# Audi R8 is the “2016 World Performance Car”



## [email protected] (Aug 15, 2012)

_*The Audi R8 Coupé* has been named "2016 World Performance Car" in the World Car Awards. The award ceremony took place Thursday during the New York Auto Show.*_

With a total of four awards, the Audi R8 is the most successful model in the history of the World Car Awards. The predecessor to the R8 had already taken home two World Performance Car awards and a World Car Design of the Year award in the prestigious competition. Now the second generation of the high-performance sports car from Audi was able to win over the international jury of 73 leading automotive journalists. This makes the Audi R8 a winner - on the road as well as on the racetrack.

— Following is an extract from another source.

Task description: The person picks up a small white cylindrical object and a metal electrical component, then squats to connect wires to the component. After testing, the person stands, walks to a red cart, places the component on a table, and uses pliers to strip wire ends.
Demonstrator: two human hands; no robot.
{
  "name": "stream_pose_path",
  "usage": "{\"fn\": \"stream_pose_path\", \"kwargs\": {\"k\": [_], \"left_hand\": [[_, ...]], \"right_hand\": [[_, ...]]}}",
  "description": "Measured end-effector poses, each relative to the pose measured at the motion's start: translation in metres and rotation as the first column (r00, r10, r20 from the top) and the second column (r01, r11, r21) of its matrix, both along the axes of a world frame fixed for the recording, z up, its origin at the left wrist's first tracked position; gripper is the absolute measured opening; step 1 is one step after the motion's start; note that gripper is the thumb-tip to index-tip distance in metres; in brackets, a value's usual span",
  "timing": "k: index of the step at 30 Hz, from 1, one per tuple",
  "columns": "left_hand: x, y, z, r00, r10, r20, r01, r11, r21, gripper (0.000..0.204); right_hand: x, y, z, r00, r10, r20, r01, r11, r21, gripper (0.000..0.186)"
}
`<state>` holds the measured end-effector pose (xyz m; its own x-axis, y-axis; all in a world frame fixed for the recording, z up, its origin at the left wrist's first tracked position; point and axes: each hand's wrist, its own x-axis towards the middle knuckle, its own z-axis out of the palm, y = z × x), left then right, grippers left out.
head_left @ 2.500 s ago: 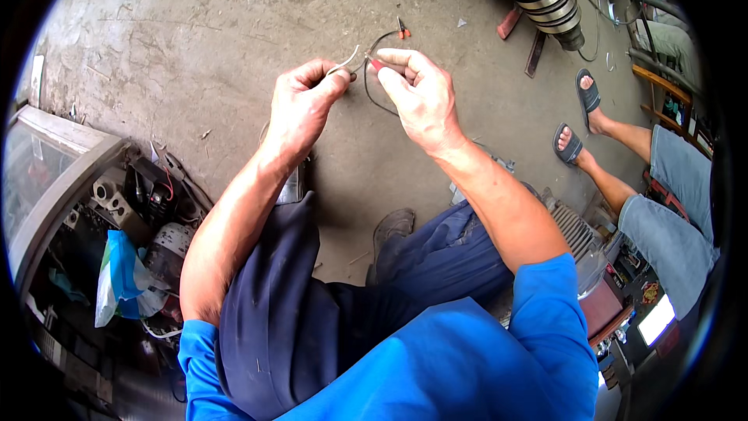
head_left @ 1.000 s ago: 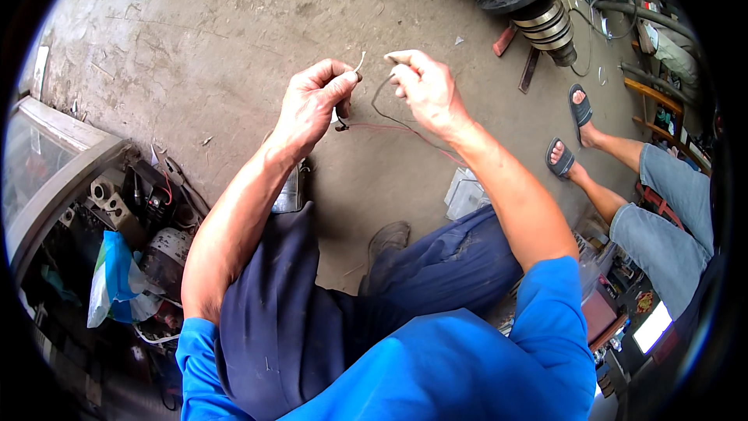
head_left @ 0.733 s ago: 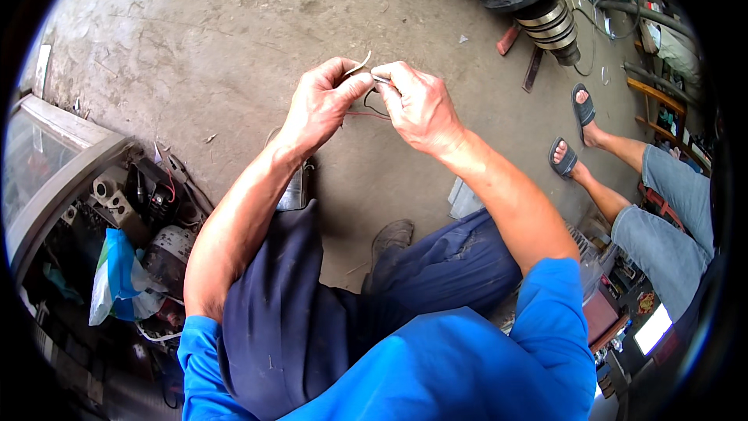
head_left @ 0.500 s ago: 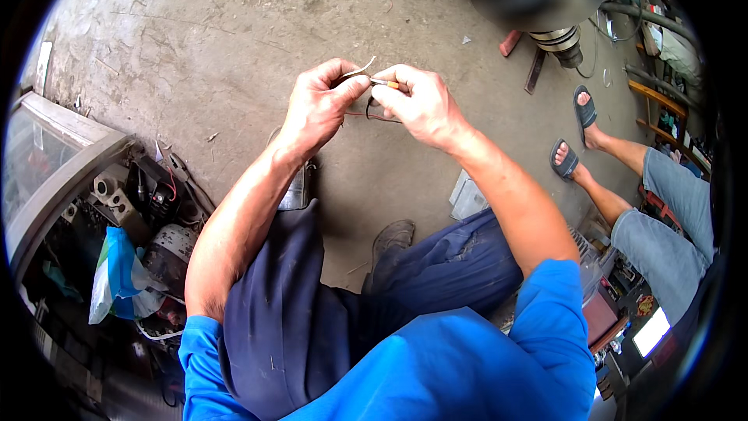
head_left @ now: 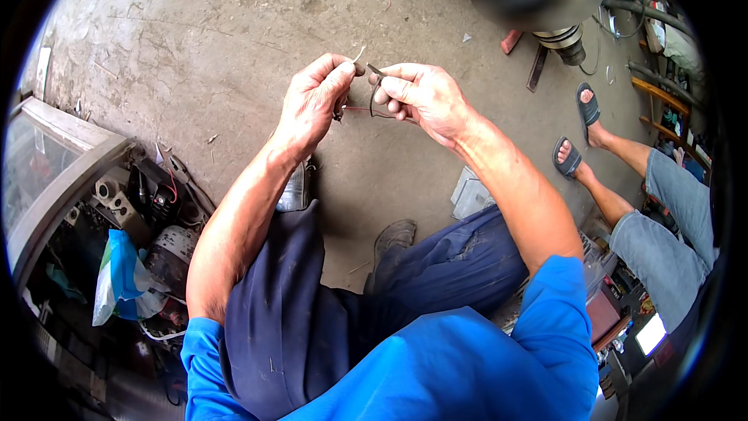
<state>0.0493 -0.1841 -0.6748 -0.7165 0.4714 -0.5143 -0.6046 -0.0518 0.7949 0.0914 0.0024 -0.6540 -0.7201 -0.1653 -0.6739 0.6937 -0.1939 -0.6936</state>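
My left hand [head_left: 315,97] is closed, thumb against the fingers, on a thin pale wire [head_left: 360,53] whose tip sticks up above them. Facing it, a little apart, my right hand [head_left: 421,97] pinches a slim dark stick-like piece [head_left: 375,70] between thumb and forefinger; its exact kind cannot be made out. Below the fingertips a thin red wire [head_left: 357,108] and a dark wire [head_left: 372,103] run between the two hands. Both hands are raised over the floor, beyond my knees.
On the left, a glass-topped wooden case [head_left: 78,129] stands by pliers [head_left: 181,171], metal parts and a blue-and-white plastic bag [head_left: 117,273]. A person's sandalled feet [head_left: 569,157] are on the right. A large cylindrical metal part [head_left: 561,43] lies beyond; a clear package [head_left: 471,196] lies near my leg.
My hands have drawn slightly apart at the fingertips. The orange part seen earlier at my right fingers is now hidden, and the dark piece points up to the left.
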Motion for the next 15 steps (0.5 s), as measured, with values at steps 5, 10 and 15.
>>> {"fn": "stream_pose_path", "kwargs": {"k": [5, 10, 15], "left_hand": [[0.0022, 0.0013, -0.0014, 0.999, -0.033, -0.019, 0.032, 0.999, -0.037, 0.02], [0.0011, 0.0016, 0.0007, 0.998, -0.064, -0.01, 0.063, 0.995, -0.075, 0.022], [0.0016, 0.0014, 0.0006, 0.997, -0.073, -0.022, 0.072, 0.995, -0.074, 0.022]], "right_hand": [[-0.0034, -0.002, 0.002, 0.999, -0.045, -0.024, 0.046, 0.999, 0.021, 0.02], [-0.0043, -0.0004, 0.0005, 0.997, -0.07, -0.033, 0.071, 0.997, 0.036, 0.019], [-0.0047, -0.0001, -0.0002, 0.998, -0.047, -0.031, 0.049, 0.997, 0.068, 0.02]]}}
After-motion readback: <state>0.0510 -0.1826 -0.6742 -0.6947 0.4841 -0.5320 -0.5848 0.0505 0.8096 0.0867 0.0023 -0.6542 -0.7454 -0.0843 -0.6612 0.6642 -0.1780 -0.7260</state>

"With its distinctive design, its driving dynamics and its closeness to racing, the R8 is one of the strongest calling cards for the four rings and is the flagship car from Audi Sport. The first generation of the R8 paved our way toward becoming a premium brand and raised the aura of Audi to a new level. The new R8 will continue this success story and further accelerate the growth strategy of Audi Sport," said Dietmar Voggenreiter, Board Member for Sales and Marketing at AUDI AG.

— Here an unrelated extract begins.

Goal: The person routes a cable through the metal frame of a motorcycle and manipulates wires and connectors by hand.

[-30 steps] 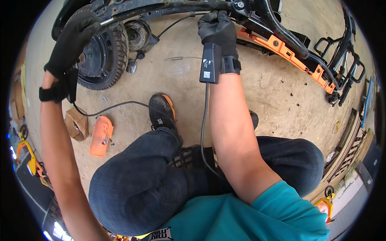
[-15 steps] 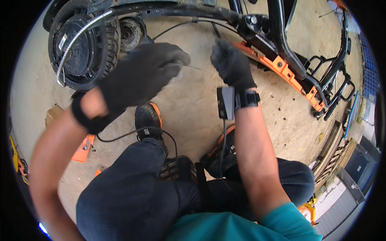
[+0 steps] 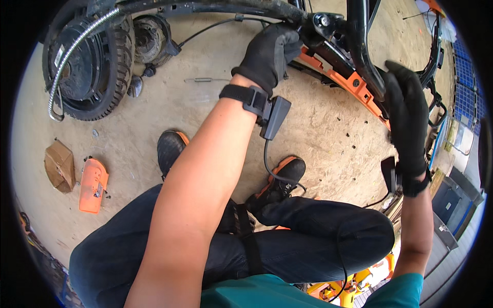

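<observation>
My left hand (image 3: 267,56), in a black glove, reaches to the black metal frame (image 3: 241,7) of a vehicle. Its fingers are curled against the frame beside an orange panel (image 3: 349,79); what they grip is hidden. My right hand (image 3: 408,110), also gloved, is at the frame's bent black tube (image 3: 362,51) on the right. Its fingers are stretched out along the tube, apparently touching it. A thin metal spring (image 3: 203,79) with a long wire end lies on the floor left of my left wrist.
A wheel with a knobby tyre (image 3: 115,69) sits at the far left under a silver flexible hose (image 3: 82,43). Near my left shoe (image 3: 171,149) are a brown cardboard piece (image 3: 59,165) and an orange plastic part (image 3: 93,185). Small dark bits dot the floor at right.
My left hand has let go of the thin wire piece and moved right to the frame. My right hand has moved right and down to the bent tube. The view has shifted slightly.
</observation>
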Available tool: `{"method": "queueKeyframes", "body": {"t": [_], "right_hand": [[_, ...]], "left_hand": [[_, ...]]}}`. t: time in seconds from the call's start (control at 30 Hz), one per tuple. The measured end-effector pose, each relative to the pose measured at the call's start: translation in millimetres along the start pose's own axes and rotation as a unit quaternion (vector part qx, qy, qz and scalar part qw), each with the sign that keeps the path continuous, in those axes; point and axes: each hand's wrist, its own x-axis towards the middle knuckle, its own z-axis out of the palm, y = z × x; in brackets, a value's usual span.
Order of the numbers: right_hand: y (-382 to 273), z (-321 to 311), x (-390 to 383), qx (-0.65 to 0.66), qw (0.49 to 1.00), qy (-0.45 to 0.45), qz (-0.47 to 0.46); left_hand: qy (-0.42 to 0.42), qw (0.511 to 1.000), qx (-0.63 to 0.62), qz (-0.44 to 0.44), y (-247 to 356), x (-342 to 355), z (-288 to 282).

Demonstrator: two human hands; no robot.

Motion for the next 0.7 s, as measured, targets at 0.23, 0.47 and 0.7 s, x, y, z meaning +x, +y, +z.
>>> {"method": "queueKeyframes", "body": {"t": [0.23,0.47,0.7], "right_hand": [[71.4,11.5,16.1,-0.172,0.981,0.003,-0.094],[79.0,26.6,17.9,-0.209,0.969,0.075,-0.112],[77.2,31.5,17.7,-0.218,0.966,0.096,-0.103]], "left_hand": [[-0.034,0.992,0.077,0.090,10.1,9.0,16.9],[0.067,0.994,-0.001,0.090,-5.3,3.1,25.7],[0.043,0.971,0.205,0.112,-12.8,3.2,10.6]]}}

The Audi R8 Coupé offers more performance than any other Audi production model. The V10 mid-engine and a newly developed quattro drive offer extraordinary driving performance. The top version, with 610 hp (449 kW), sprints from 0 to 100 km/h (62.1 mph) in just 3.2 seconds and its maximum speed is 330 km/h (205.1 mph). 
A high-revving mid-engine, consistent lightweight construction concept and extremely dynamic suspension with quattro drive in addition to fully variable torque vectoring all make the R8 Coupé a truly exceptional car.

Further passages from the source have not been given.